Wien: „Lohengrin“ in eigenartiger szenischer Umsetzung – musikalisch von hoher Qualität

Xl_lohengrin-wien-c_michael_poehn-5-24 © Michael Pöhn

 Elsa scheint ihren Bruder Gottfried umgebracht zu haben. Denn während des Vorspiels kniet sie neben dem Kanal und fischt eine schwarze Mütze heraus. Ortrud beobachtet das Geschehen von einer dahinterliegenden Burg aus, was Elsa, die sich jetzt ihrer Männerkleider entledigt und ein blauweißes Kleid anzieht, jedoch nicht wahrnimmt. In der neuen Produktion von Richard WagnersLohengrin“ an der Wiener Staatsoper, eine Übernahme von den Salzburger Osterfestspielen aus 2022 gehen das Regieteam Jossi Wieler, Giorgio Morabito (Inszenierung) und Anna Viebrock (Ausstattung) offenbar von diesem Ansatz aus. Es kommt also zu einer Umkehr von Gut und Böse. Denn hier wird Elsa zur Mörderin, während Ortrud und Telramund dies ja nur aufklären wollen und dadurch fast sympathisch wirken. Zweifellos ein neuer, sehr eigenwilliger Ansatz, der allerdings recht halbherzig gezeigt wird. Anderseits wird man wieder einmal mit Regieideen überfachtet: Der Krieg steht vor der Türe, überall herummarschierende Soldaten. Lohengrin, eine herumschlurfende, lächerlich wirkende Mixtur aus Lumpenritter und Superman, aus dessen Hosen eine Ritterrüstung bei den Knien hervorlugt, taucht völlig unheroisch aus dem Kanal auf. Schwan gibt es natürlich auch keinen. Der entehrte Telramund fuchtelt wie ein Terrorist mit einer Maschinenpistole herum. Nachdem sich der Gralsritter wieder davongemacht hat, holt Elsa eine blaugesichtige Kreatur aus dem Kanal. Es ist Gottfried, eine lebende Wasserleiche, der dann Elsa mit einem Schwert ersticht. Das alles passiert an einem hässlichen Kanal mit Aufbauten, die sich heben und senken lassen und auch als Festung gedeutet werden können.

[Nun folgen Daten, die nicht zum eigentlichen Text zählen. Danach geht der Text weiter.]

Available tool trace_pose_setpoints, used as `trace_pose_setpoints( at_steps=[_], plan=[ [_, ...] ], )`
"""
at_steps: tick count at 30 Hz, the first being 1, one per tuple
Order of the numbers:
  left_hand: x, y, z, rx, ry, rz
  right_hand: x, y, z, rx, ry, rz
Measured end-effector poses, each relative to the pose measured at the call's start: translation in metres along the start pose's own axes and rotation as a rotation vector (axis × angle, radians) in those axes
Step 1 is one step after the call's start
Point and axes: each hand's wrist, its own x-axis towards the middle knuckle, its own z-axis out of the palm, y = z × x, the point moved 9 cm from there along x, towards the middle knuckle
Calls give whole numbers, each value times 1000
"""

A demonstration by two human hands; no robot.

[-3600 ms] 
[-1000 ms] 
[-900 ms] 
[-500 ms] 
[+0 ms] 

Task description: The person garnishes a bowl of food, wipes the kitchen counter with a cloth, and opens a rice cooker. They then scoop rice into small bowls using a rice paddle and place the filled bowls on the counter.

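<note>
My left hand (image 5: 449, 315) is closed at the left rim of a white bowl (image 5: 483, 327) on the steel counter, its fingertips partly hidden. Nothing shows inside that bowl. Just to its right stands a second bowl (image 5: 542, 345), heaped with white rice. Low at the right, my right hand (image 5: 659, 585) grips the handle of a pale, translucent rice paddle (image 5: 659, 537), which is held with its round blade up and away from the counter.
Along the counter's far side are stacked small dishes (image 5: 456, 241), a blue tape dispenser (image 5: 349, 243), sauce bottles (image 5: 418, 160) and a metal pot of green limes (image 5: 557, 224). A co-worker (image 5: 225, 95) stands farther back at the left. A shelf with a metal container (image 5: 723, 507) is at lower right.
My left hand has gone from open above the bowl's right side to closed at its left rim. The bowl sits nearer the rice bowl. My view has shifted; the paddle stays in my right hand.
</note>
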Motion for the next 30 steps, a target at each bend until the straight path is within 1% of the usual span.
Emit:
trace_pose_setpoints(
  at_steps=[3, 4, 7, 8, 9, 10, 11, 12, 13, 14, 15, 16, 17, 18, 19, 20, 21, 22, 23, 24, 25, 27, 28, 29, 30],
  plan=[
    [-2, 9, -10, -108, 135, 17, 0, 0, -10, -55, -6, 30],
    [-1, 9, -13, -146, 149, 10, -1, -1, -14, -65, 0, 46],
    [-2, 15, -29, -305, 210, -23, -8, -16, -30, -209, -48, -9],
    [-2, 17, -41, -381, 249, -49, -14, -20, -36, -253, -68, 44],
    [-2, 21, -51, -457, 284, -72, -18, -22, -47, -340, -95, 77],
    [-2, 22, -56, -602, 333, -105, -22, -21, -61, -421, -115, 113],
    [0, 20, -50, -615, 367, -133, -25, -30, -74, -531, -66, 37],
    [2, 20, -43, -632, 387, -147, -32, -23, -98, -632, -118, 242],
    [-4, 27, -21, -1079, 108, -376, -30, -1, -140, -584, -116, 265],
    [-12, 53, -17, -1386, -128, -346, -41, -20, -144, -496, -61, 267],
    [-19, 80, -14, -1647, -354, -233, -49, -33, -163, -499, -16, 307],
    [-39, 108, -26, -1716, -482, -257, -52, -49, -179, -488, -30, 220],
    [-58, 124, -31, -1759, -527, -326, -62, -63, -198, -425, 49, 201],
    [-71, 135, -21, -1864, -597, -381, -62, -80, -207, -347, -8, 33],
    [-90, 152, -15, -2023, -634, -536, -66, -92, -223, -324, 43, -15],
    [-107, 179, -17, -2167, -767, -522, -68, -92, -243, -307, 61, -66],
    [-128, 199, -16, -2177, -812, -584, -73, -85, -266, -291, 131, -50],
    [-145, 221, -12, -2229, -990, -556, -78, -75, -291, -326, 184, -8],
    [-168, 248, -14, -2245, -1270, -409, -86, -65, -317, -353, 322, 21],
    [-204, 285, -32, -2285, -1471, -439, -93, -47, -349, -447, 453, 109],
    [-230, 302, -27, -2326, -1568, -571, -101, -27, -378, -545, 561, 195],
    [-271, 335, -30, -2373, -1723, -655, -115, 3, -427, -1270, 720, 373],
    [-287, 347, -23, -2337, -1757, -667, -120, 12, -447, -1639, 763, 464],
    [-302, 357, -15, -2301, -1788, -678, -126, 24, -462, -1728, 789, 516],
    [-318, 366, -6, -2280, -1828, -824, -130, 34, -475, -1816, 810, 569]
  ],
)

Ein silbriges Flimmern und irisierende Pianissimi vernimmt man schon bei den ersten Takten aus dem Graben. Denn das Vorspiel, das von Franz Liszt, dem Dirigenten der Uraufführung, die 1850 in Weimar stattfand, als „Art Zauberformel“ bezeichnet wurde, mit seinen vielfach geteilten, in hoher Lage überirdisch spielenden Geigen, enthüllt die geheimnisvolle Gralswelt. Und auch während des weiteren Abend gelingt es den Wiener Philharmonikern unter Christian Thielemann zum schimmernden und feinverwobenen Klanggemälde zu finden, mit dem diese Musik so fasziniert. Mit toller Gestaltungskraft hält der deutsche Dirigent bei seiner persönlichen Lieblingsoper die Spannung, erreicht herrliche Valeurs, wunderbare Tonschönheiten, feinste Subtilität, ideale Balance und einen Fassettenreichtum, der Seinesgleichen sucht.

Und da ganz besonders auf die Sänger Rücksicht genommen wird, danken diese es ihm mit tollen Schöngesang. Als Titelheld lässt David Butt Philip mit seinem hellen, geschmeidigen Tenor keine Wünsche offen. Besonders die Gralserzählung gelingt ihm wunderbar. Malin Byström fehlt es als Elsa nicht an Innigkeit nur manchmal klingt ihr schöner Sopran, ungefährdet bis in die höchsten Höhen etwas zu fragil. Martin Gantner als Telramund ist das szenische und sängerische Zentrum des Abends. Er singt ihn kraftvoll auftrumpfend. Anja Kampe ist eine ungemein diabolische und hochdramatische Ortrud. Wunderbar nobel erlebt man wieder einmal Georg Zeppenfeld als König Heinrich, ausstaffiert wie ein Soldatenkönig aus dem ersten Weltkrieg. Attila Mokus singt den Heerführer kräftig. Stimmgewaltig und sehr ausgewogen hört man den Wiener Staatsopernchor.

Stehende Ovationen für die Musikalische Realisierung, die bei Erscheinen des Dirigenten noch anschwollen!